The Old Scrote sippıng tea from a tulip glass, Mount Ida ın the background (moreorless). Mount Ida ıs the spot from where Zeus and the other gods watched the Trojan Wars. That was in the days before television.

Sunday, September 09, 2012

Bugger buntings

This species would be a good one to see (a Cinereous Bunting, photo courtesy of Mark Jobling), but it's rare and local in these parts. Still it might be worth a climb up Mount Ida on the off chance. The trouble with even the common buntings is that once they are out of their breeding plumage and all muxed ip wıth females and juveniles they all turn into plump little brown jobs. The Cinereous Bunting in breeding plumage is described as dull or undistinguished, so goodness knows what it is like at this time of year.

Saturday, September 08, 2012

Raptorous moment

Another visit to the farmer's land this morning and this was the reward. The only raptor seen hitherto has been Common Buzzard so to see an eagle soarıng overhead was a real thrill. The Turkish name, YILAN KARTALI, like the German Schlangenadler, translates as 'Snake Eagle', which seems to me much better than the daft English name 'short-toed eagle'. Hands up all those who have seen the short toe.

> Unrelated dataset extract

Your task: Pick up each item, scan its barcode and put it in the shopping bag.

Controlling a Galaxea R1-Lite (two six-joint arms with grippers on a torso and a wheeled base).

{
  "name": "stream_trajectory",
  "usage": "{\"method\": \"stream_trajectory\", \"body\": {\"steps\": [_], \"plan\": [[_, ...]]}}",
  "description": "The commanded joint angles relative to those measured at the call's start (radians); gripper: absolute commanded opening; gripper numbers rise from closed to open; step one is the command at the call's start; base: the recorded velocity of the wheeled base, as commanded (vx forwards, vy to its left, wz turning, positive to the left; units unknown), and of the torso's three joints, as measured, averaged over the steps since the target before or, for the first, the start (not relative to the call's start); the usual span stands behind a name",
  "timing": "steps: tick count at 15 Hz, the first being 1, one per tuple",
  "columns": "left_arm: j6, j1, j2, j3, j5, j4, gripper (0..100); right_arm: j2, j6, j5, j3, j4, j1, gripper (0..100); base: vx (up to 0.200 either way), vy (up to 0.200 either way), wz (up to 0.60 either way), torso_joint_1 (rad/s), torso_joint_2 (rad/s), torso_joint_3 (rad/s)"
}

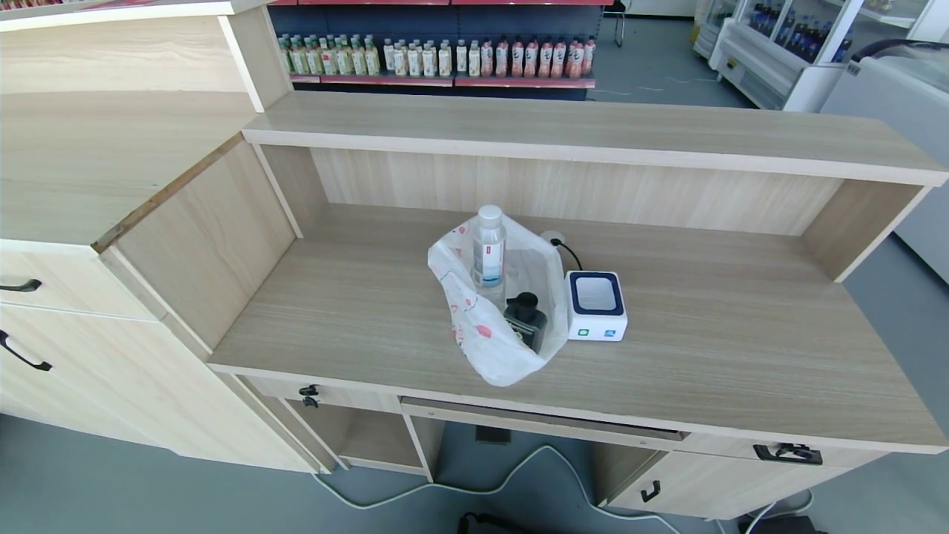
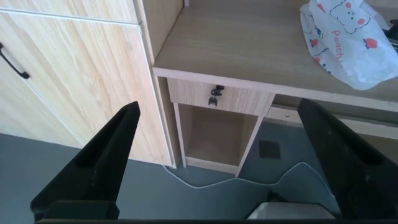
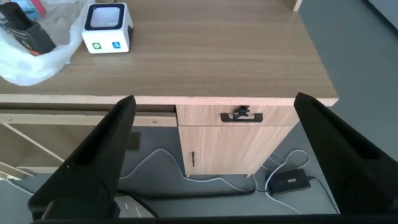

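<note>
My left jaws and right jaws both hang spread wide and empty, low in front of the shopping bag (image 1: 463, 319). The table (image 1: 741, 341) edge lies between. Inside the bag stand a bottle (image 1: 489, 248) and a black item (image 1: 526, 320); the scanner (image 1: 596, 305) sits just beside the bag.

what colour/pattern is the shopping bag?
White plastic shopping bag with red cartoon prints; clearest in the left wrist view.
</note>
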Motion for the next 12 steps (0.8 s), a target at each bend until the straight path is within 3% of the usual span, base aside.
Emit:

Thursday, September 06, 2012

Birds can be confusing

Once again I am paddling in the Aegean. September is the time for adult male birds out of their breeding plumage, and lots of confusing juveniles about. Females confuse me too but I am too much of a gentleman to say so. Anyway, I saw this little beauty yesterday - a juvenile - and invite you to ponder it. I saw the adult male version ın May and it looked completely different. PS This is not my photo, so I apologise to and thank the owner of it. I think it was taken when this bird wandered to England by mistake.